The synchronous processing of LiDAR data and hyperspectral images is also categorized into two groups. In the first group, the information at the pixel level in different datasets is merged to yield a uniform data set. Some researchers showed hyperspectral bands, which either consisted of a band selection or were not based on PCA, MNF, ICA, etc. and were examined along with LiDAR data and its properties (Latifi et al. 2012; Jones et al. 2010; Dalponte et al. 2008). In the second group, each analysis of the dataset was produced individually, and all pixels were classified within varied sources. The final order was then concluded by merging the convenient decisions (Shimoni et al. 2011; Lee and Tuell 2003).

A variety of studies were presented in the first group according to the stability of fusion which takes into account all the information available in a system of decision-making as well as its capability to endure the data of the various sensors, particularly by extracting features. To model forest structure, the fusion of hyper-spectral bands and LiDAR features were utilized by the application of the genetic algorithm (GA), which was used for the selection of feature subsets (Latifi et al. 2012). A subset of hyperspectral bands was merged with the imaging data of two LiDARs (intensity and nDSM) and then fused with the SVM and Gaussian mixture model results of the image classified (Dalponte et al. 2008).

The process of conversion was preformed according to the pixel-level merging of hyper-spectral imagery and CHM channels in order to compute the Canopy Height Model (CHM) from the first LiDAR return and minimum noise fraction (MNF). The bands that were preserved as entering data for the SVM classifier were the first 26-eigenvalue bands (Liu et al. 2011).

Based on reliable results from the previous procedures, the method presented herein is established from the classification of the unification of hyperspectral and LiDAR features. Regardless, the majority of the literature concentrates on certain applications, particularly species discrimination and vegetation modelling. For the purpose of classifying objects in complex areas, numerous features are produced which consist of original hyperspectral bands, several spectral indices from hyperspectral imagery as well as some textural features from LiDAR data in order to discriminate among all classes (roads, buildings, grass, trees, etc.). The optimization of the performance of high-dimensional data constituted some of the procedures that were suggested in the literature, which are organized into three categories: classifier parameter determination (Liu et al. 2014; Zhang et al. 2012), feature selection (Rashedi et al. 2014; Unler et al. 2011) and simultaneous use of the first two groups (Samadzadegan et al. 2012).

The effectiveness of the classifier depends on its parameters. These parameters have a fundamental outcome in which the grid search is used as a standard way to establish them (Hsu et al. 2003a). Furthermore, the accuracy of classification, calculation time, the size of the training sample, and the financial impact linked with these features were affected by the selection of the feature subset (Lin et al. 2008a). Based on the reliance on parameters and features, concurrent determination of parameters and choice of feature give the best precise outcomes. This was indicated by numerous researches that were concentrated on the optimization of these two circumstances (O'Boyle et al. 2008).

The superiority of the technique presented was indicated by the use of PSO to obtain the SVM kernel and margin parameters in the classification of hyperspectral imagery in which its findings were compared with the grid search procedure (Liu et al. 2014).

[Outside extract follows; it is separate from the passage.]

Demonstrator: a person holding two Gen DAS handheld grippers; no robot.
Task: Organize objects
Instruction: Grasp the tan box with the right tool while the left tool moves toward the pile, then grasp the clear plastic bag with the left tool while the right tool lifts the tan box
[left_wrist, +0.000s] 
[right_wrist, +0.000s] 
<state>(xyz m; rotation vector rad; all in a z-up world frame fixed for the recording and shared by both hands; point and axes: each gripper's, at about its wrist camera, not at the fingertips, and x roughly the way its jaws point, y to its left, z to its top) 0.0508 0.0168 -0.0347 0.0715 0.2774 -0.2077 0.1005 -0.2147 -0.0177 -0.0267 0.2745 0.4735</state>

An additional critical stage in high-dimensional data classification is the selection of the feature. Rashedi et al. (2014) introduced an enhanced style of the binary gravitational search algorithm, which was utilized as a device for choosing the optimum subset of features with the intention of enhancing the classification accuracy. The dominating classification performance is acquired by simultaneous classifier determination as well as a selection of features by ant colony optimization (Samadzadegan et al. 2012).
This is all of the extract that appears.